ةLECTIONS LةGISLATIVES AU MAROC L’islamisme à l’assaut des urnes
Les Marocains avaient rendez-vous hier avec les urnes. Les élections législatives, seconde étape, après la révision de la Constitution, d’une réforme politique engagée par le royaume dans le sillage du printemps arabe qui n’a pas tant fleuri au Maroc, pourraient faire la part belle aux islamistes.
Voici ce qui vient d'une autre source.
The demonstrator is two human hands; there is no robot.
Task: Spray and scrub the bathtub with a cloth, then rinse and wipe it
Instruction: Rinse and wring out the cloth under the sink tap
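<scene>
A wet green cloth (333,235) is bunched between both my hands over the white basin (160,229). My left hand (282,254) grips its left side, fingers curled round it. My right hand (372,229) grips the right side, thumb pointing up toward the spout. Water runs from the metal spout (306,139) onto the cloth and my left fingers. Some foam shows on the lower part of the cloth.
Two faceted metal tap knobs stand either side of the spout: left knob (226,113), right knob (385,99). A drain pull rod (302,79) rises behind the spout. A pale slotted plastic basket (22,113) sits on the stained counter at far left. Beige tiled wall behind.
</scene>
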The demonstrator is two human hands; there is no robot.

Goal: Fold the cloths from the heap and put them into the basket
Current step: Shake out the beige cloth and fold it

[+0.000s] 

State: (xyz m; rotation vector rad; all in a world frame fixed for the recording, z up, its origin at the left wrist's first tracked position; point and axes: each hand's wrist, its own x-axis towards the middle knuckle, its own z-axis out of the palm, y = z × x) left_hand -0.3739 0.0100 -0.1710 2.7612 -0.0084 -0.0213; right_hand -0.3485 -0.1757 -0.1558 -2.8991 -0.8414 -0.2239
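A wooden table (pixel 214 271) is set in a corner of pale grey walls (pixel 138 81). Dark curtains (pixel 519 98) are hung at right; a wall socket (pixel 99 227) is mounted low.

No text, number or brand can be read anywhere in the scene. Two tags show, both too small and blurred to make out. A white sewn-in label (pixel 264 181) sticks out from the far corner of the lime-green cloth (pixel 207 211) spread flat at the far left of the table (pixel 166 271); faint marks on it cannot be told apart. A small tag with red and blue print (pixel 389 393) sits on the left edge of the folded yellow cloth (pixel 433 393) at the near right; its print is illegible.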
Sofiane Aït Iflis - Alger (Le Soir)- Les observations et les analyses politiques, qui ont pallié l’absence de sondages rigoureux, donnaient le Parti de la justice et du développement (PJD) comme le grand favori dans cette compétition, boycottée, il faut le dire, par le Mouvement du 20 Février qui aurait pu prétendre peser dans la balance électorale. Les islamistes marocains, regroupés autour du PJD, le plus prépondérant des partis de la mouvance, pourraient saisir l’aubaine de la désaffection de l’électorat pour s’adjuger un maximum de strapontins au Parlement. D’autant que, comme principaux rivaux, le parti de Abdallah Benkirane ne compte que le traditionnel Istiqlal du Premier ministre Abbas El Fassi et le Rassemblement national des indépendants (RNI) de Salaheddine Mezouar. Ces deux partis peuvent faire les frais de leur participation à la coalition gouvernementale. Ayant compté 47 députés dans l’Assemblée sortante, le PJD, un parti qui intègre l’opposition modérée, caresse le rêve d’emboîter le pas au parti Ennahda tunisien et rafler la mise à l’occasion de ce scrutin. Ce n’est pas utopique, même si le ministre marocain de la Communication, Khalid Naciri, a évoqué un scrutin ouvert où les scores électoraux ne comporteraient pas de grands écarts. «Le scrutin n’a jamais été aussi ouvert (…) et le parti le plus puissant ne dépassera sans doute pas les 16 à 18 % des votes», at- il déclaré à l’AFP. Si les islamistes parviennent à récolter la majorité des suffrages lors de cette élection, ils sont assurés de tenir les rênes du gouvernement. Car la nouvelle Constitution préconise un renforcement des pouvoirs du Parlement et du Premier ministre, ce dernier étant obligatoirement choisi par le roi au sein du parti arrivé en tête du scrutin. Notons que 31 partis ont pris part à ces élections législatives marocaines. Rappelons aussi que traditionnellement, la participation électorale au Maroc est faible. S. A. I.